• Work instruction
"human" is the word to look for; say how many lines of the listing below contain it, and nothing else.

• Supplied data
------

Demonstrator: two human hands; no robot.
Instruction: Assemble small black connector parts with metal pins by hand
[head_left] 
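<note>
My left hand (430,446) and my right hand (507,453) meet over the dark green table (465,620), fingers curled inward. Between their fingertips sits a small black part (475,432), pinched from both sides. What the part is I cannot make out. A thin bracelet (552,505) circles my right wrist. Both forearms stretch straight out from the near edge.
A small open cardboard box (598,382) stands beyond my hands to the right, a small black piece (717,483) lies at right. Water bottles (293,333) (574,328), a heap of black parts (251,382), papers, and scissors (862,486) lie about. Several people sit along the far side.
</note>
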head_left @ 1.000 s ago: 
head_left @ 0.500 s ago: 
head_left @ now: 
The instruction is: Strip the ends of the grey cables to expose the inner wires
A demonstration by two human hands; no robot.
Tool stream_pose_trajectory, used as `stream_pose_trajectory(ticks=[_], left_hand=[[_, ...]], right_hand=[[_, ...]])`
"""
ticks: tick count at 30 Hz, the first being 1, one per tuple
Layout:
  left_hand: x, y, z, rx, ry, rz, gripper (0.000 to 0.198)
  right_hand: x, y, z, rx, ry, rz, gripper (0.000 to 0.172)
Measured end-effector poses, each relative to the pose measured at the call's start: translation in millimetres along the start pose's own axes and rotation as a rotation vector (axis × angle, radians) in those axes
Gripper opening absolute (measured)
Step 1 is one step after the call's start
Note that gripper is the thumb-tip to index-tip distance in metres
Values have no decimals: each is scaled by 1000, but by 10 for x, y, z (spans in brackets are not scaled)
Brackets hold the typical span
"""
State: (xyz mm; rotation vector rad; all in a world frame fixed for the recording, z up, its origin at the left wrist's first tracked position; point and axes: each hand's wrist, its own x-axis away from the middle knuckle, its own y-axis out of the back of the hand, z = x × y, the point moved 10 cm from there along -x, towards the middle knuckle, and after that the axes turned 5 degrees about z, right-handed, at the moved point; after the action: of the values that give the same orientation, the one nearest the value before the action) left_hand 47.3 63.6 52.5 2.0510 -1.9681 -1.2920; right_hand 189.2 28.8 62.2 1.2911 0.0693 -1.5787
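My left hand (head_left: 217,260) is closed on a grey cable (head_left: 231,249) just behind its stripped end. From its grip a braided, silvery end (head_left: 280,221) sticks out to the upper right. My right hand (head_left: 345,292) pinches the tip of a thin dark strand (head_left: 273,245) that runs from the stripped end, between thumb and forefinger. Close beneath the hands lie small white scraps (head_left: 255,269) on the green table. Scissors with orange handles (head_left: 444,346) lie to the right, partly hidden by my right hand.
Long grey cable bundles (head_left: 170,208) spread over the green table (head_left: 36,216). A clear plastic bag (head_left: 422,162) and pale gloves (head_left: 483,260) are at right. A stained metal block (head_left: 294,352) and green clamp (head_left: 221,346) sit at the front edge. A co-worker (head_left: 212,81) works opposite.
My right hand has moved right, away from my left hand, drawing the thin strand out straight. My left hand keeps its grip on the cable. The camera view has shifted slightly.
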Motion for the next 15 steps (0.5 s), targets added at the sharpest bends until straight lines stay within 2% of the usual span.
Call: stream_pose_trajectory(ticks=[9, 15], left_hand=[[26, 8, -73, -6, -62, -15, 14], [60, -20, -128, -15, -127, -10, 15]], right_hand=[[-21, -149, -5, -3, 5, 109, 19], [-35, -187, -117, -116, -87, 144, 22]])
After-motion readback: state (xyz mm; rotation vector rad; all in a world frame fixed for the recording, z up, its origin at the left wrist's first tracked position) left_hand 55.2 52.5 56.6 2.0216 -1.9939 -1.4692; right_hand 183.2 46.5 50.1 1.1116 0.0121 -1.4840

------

• Your solution
2